Try it:
Wherever the word "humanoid" occurs in the listing, copy the whole line.

Information:
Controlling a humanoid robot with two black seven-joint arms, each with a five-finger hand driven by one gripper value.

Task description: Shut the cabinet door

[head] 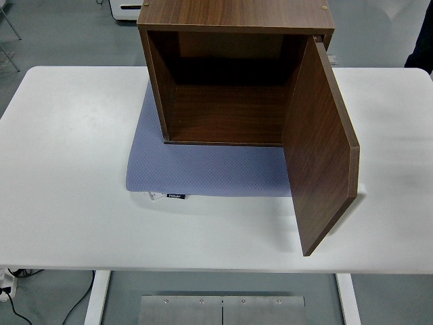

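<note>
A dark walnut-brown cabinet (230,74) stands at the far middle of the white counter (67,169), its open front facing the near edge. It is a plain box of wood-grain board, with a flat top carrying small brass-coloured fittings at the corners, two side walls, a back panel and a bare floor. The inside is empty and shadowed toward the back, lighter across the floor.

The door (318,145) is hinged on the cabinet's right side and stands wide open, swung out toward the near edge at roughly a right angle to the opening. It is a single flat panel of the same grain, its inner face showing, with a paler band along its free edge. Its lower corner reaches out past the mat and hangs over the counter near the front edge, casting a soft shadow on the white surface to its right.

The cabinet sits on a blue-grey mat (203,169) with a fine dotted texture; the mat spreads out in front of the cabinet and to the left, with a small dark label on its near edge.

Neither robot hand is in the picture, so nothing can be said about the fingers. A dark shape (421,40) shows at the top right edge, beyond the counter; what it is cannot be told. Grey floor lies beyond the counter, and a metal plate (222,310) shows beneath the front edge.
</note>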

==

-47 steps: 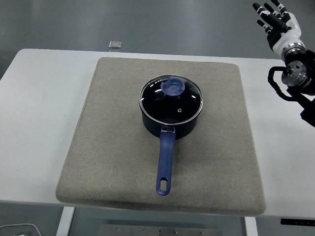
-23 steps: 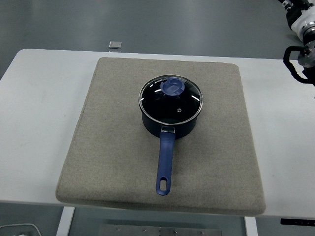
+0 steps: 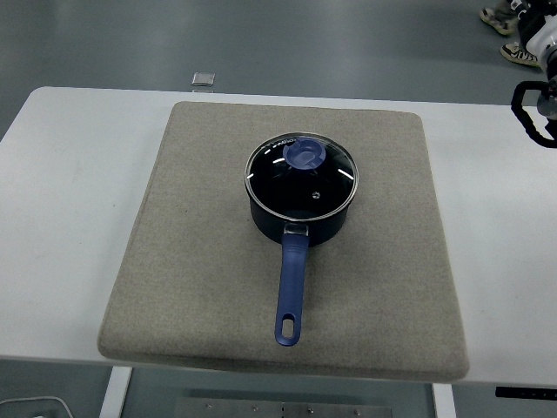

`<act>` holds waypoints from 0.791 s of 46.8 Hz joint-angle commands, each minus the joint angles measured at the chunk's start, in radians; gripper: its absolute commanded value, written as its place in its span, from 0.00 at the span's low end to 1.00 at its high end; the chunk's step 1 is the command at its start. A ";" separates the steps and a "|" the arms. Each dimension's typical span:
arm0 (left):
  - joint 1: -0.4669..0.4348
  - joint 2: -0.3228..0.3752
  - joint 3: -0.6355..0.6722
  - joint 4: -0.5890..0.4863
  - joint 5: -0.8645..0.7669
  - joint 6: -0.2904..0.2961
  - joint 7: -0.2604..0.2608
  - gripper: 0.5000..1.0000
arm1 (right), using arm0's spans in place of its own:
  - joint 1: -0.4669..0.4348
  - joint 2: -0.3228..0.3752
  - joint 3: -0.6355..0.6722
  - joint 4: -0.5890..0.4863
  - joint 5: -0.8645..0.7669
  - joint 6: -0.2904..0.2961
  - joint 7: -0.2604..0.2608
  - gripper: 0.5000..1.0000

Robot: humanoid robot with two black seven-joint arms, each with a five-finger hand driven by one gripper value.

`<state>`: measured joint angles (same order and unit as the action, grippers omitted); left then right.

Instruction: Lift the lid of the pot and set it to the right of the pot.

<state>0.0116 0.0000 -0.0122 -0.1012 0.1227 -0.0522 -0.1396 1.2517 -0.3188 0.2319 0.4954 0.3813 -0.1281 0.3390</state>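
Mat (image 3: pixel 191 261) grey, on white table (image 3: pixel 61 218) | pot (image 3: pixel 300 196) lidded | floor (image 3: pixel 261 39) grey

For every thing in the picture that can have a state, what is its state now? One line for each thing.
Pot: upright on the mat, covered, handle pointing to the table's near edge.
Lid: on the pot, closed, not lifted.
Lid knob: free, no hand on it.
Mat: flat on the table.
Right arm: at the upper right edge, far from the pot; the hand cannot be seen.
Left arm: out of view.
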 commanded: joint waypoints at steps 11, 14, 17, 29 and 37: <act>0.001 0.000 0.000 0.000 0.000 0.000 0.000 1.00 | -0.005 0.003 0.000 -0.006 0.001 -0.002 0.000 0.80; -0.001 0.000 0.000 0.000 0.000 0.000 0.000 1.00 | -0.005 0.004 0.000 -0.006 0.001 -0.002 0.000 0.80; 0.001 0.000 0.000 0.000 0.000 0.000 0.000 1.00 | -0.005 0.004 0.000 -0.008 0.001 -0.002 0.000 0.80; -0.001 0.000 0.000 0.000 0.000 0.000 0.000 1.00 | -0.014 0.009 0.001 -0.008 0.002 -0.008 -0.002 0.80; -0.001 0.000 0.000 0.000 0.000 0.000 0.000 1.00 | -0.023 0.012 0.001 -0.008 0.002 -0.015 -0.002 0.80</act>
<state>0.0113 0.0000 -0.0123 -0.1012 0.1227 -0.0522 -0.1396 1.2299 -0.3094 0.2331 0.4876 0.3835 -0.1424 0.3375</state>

Response:
Controlling a humanoid robot with two black seven-joint arms, each with a five-finger hand driven by one gripper value.
Robot: humanoid robot with two black seven-joint arms, each with a five-finger hand driven by one gripper value.

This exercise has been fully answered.